Saturday, April 2, 2011

Princesses and Purpose

Wow. Okay, I really have to tell you what happened last night (and more importantly the result of it!).

Grahame went to lunch with his grandma on Thursday. I got a text while I was in class from Grahame:
                 "grandmas orders, I have to take you on a date."
(the next text said ":)" lol)

I didn't have to work last night (Friday), and Grahame was free, too. So we went to one of our favorite restaurants, had a cannoli, and had a wonderful time. It's still fairly early, and Grahame asks if I want to go see what's playing at the $2 theater. (of course I said yes) And the only thing that was playing soon after our arrival was the Disney movie "Tangled", about Rapunzel. (FANTASTIC, I highly recommend it!! Grahame just may have *cough* laughed *cough*cough* as much as I did...*cough* :) It was really funny)

**DISCLAIMER** Some of my word choice may seem kind of funny and/or cheesy. Please just go with it. It's the truth, and it's really the only way to describe it. 

So, I go through the whole movie relating to Rapunzel in almost every single way. She had been very sheltered (ok, so this one is a little more extreme for her since she is locked in a tower her entire 18-year life), and was very naive when it came to dealing with the world because she hadn't grown up in it. Seemingly from nowhere, the man she would end up falling in love with and marrying comes and takes her on an adventure. (you can see how Rapunzel and I are similar here, yes? :) ) And I just kept looking at her big, green eyes! Just like all fairytales, the handsome, brave young man saves her in the nick of time, but he dies in the process. (thank goodness that Rapunzel's tears are magical and have healing power!) So he lives again and they know now that they love each other. They share 'true love's kiss', and get married and live happily ever after. (Hang in there men, I'm getting to the point, I promise.)

So I can literally relate to pretty much everything that happens to her...except for one thing...

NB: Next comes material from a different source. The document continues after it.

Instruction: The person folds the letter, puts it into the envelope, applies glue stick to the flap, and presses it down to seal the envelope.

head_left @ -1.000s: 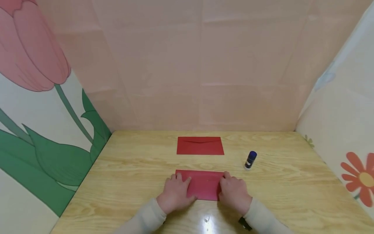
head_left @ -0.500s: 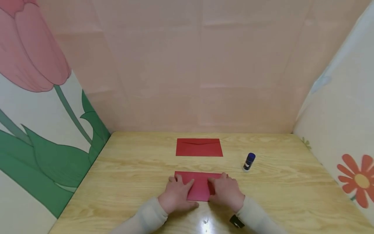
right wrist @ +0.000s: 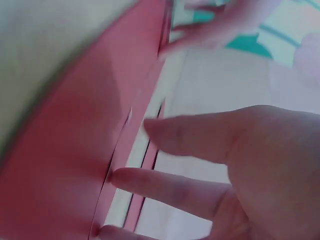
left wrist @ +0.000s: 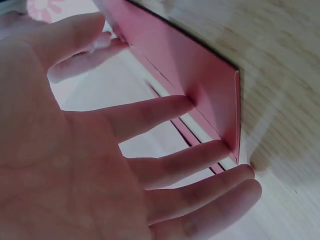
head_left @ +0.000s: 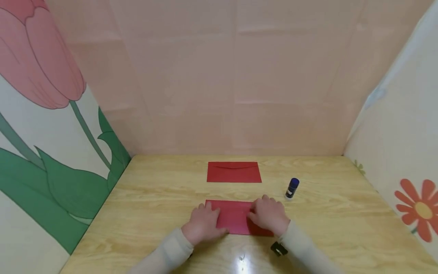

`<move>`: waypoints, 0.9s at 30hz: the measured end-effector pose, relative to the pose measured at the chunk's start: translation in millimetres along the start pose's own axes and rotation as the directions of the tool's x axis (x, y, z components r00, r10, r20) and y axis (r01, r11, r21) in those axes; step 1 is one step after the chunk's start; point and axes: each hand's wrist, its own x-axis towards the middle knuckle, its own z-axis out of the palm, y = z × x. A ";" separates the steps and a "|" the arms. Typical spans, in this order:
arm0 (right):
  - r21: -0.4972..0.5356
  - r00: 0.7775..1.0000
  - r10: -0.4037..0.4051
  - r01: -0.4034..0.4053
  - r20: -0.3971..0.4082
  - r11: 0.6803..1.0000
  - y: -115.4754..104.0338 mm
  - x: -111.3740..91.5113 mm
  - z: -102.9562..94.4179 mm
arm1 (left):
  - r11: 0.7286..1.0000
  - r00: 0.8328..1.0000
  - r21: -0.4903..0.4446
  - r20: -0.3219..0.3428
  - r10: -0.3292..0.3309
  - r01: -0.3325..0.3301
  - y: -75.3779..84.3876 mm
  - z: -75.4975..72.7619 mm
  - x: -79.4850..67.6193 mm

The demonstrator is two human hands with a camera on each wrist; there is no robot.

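Note:
A red envelope [head_left: 234, 219] lies flat on the table in front of me, its left and right parts partly covered by my hands. My left hand [head_left: 203, 224] rests on its left end, fingers spread; in the left wrist view the straight fingertips touch the envelope [left wrist: 215, 100] near its corner and flap line. Toward its right side, my right hand [head_left: 270, 215] reaches across the upper edge. The right wrist view shows straight fingertips touching the envelope [right wrist: 65, 140] along the flap seam, with the thumb [right wrist: 185, 135] held apart from them.
Beyond the hands lies a second red envelope [head_left: 234, 173] with its flap side up. A glue stick [head_left: 292, 189] with a blue cap stands to the right. A pinkish sheet [head_left: 234, 76] covers the back, and flower-printed panels [head_left: 424, 209] flank the wooden table [head_left: 164, 182].
My right hand has slid left from the envelope's right end, then shifted slightly up and right, uncovering the lower right corner. My left hand stays nearly in place.

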 end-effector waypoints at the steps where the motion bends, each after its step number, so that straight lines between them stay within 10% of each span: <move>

Toward the very end of it, something hit me right in the heart. I definitely didn't see it coming...There was a scene when Rapunzel--the lost princess--got reunited with the king and queen (her mother and father). There they both were, and there was Rapunzel. There was a short few seconds of them looking at her and her looking at them, and then her mother walked forward and embraced her. That was all fine and good, and a happy warm-fuzzy for the heart, just like anyone would expect it to be. But then, while Rapunzel was hugging her mom, she and her dad caught each other's eye. His eyes said, "welcome home" and hers gave away that she was ready to accept him as her father. He was like the final piece of a previously unfinished puzzle.Which made me realize that mine was still unfinished... And it just hit me where it hurt the most. (I'm tearing up right now just remembering it.)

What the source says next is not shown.